=== INSTRUCTIONS TO FOLLOW ===
Among the entries below, find each line with "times" and show it.

Top of SOURCE RECORDS

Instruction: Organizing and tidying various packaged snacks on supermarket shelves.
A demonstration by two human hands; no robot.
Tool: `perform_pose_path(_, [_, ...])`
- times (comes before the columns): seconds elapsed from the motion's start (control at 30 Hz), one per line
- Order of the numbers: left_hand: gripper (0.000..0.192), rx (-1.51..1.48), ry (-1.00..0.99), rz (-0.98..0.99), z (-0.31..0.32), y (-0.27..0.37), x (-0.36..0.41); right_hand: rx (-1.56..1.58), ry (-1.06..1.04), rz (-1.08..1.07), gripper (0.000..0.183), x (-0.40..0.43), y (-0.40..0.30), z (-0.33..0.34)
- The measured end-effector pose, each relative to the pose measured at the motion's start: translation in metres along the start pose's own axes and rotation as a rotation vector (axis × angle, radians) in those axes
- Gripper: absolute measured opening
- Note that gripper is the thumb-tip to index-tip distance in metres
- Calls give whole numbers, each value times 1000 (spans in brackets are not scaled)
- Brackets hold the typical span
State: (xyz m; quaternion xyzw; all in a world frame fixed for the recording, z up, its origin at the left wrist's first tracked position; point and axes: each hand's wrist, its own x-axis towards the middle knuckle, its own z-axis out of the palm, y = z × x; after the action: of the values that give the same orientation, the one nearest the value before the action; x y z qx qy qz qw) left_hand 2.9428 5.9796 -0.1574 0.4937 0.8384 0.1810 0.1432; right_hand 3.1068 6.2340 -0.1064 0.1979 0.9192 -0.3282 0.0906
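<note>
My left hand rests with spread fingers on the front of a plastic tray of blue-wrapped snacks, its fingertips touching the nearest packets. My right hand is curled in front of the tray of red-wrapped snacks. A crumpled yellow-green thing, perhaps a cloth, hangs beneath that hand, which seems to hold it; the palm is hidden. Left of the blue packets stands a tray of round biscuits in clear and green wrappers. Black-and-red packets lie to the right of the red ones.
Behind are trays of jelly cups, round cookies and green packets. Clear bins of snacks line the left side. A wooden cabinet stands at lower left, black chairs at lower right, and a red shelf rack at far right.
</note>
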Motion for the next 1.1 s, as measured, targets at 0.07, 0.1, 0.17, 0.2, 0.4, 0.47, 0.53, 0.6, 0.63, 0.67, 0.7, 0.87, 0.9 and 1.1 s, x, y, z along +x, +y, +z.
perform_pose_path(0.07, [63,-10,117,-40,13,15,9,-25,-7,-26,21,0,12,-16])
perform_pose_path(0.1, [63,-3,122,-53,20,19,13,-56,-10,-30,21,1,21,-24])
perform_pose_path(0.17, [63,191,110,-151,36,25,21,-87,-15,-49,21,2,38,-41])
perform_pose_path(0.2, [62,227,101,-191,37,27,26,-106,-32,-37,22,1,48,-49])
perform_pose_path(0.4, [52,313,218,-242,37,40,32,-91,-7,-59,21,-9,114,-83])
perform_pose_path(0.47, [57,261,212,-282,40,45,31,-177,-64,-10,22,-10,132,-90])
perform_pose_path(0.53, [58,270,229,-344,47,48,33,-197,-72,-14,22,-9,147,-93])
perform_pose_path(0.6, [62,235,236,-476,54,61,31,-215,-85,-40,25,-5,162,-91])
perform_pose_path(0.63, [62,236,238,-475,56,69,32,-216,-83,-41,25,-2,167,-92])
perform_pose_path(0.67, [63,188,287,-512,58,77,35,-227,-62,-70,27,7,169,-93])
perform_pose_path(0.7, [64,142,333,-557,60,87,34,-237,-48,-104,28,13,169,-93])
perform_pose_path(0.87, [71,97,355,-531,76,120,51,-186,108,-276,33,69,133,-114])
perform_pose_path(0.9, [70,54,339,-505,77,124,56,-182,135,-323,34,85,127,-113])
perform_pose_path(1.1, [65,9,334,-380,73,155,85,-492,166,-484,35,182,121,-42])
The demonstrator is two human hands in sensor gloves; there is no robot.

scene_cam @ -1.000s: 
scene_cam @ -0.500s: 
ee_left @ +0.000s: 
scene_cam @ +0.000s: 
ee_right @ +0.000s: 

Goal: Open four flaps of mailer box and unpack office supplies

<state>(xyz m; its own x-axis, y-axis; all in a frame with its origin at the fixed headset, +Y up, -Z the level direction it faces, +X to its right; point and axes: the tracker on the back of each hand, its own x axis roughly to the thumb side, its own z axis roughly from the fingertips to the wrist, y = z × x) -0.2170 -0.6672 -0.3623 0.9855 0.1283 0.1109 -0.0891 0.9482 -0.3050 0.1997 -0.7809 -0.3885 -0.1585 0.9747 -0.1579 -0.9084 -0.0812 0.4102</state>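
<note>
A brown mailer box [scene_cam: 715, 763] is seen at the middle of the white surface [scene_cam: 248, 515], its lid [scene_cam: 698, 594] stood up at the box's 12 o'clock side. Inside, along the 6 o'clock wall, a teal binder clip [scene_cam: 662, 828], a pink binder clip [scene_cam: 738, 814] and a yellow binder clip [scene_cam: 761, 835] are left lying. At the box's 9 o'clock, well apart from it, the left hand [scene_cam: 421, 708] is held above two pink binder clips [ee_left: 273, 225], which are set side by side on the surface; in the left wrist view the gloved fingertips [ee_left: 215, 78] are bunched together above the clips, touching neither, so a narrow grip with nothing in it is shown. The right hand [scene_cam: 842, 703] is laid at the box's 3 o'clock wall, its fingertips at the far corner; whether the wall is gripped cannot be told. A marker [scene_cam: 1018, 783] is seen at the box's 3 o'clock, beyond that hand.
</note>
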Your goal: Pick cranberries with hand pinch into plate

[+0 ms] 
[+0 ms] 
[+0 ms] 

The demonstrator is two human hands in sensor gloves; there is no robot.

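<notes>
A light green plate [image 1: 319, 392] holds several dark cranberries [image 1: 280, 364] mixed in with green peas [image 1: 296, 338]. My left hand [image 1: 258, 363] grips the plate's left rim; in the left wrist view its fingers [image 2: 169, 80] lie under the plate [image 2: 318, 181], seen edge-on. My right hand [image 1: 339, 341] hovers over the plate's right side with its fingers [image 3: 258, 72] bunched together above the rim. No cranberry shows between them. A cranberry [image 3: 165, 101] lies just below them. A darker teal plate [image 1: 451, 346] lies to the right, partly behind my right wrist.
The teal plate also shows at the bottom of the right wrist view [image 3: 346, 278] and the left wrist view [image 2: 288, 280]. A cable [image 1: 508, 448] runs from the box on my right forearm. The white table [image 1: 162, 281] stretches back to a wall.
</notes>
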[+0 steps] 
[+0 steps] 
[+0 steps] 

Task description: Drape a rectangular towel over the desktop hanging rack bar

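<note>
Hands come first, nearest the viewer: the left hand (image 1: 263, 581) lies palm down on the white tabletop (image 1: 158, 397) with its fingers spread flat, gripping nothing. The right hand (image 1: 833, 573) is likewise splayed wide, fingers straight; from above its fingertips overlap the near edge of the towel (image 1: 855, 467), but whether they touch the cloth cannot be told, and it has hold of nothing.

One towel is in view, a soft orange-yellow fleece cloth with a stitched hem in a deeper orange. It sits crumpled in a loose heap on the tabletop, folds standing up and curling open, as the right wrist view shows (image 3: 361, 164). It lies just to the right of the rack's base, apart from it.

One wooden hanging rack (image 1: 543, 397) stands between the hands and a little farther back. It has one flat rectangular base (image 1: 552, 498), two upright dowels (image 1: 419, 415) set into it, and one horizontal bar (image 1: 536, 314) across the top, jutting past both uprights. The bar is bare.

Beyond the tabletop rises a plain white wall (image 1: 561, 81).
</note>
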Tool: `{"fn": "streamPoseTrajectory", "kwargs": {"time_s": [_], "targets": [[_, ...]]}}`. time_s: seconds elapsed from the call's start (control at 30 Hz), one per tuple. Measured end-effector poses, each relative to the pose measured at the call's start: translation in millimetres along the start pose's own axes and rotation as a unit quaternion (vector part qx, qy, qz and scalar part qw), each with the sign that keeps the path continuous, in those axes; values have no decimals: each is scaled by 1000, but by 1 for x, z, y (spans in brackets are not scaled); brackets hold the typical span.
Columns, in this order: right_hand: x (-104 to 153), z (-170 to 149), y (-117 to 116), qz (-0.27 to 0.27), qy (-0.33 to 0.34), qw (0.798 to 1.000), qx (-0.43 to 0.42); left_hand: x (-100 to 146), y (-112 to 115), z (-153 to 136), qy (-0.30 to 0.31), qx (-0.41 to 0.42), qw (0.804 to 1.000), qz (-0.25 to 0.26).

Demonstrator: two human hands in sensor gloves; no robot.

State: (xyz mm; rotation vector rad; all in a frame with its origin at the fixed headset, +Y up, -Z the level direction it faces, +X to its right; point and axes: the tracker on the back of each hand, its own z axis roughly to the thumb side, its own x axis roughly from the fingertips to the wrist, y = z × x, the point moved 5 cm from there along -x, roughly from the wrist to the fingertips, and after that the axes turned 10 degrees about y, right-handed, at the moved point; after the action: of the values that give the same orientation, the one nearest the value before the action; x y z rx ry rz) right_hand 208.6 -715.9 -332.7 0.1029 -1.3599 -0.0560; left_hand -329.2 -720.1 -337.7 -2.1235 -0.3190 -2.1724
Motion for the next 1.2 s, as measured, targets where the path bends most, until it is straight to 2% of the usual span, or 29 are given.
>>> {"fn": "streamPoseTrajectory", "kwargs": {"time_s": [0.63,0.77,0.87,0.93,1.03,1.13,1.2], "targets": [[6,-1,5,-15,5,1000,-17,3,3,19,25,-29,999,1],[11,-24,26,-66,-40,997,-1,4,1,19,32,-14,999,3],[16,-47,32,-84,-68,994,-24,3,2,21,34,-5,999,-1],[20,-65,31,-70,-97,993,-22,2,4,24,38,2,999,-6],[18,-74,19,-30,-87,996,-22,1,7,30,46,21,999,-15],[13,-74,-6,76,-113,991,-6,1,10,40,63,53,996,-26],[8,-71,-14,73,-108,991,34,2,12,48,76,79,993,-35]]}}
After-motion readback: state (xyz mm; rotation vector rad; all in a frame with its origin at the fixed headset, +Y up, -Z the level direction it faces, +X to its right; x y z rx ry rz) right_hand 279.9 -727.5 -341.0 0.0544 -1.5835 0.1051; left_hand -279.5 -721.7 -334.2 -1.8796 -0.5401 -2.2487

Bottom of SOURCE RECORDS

=== TASK SOLUTION ===
- times (comes before the columns): seconds elapsed from the motion's start (control at 30 Hz), one per line
- Calls give whole numbers, each value times 1000 (spans in brackets are not scaled)

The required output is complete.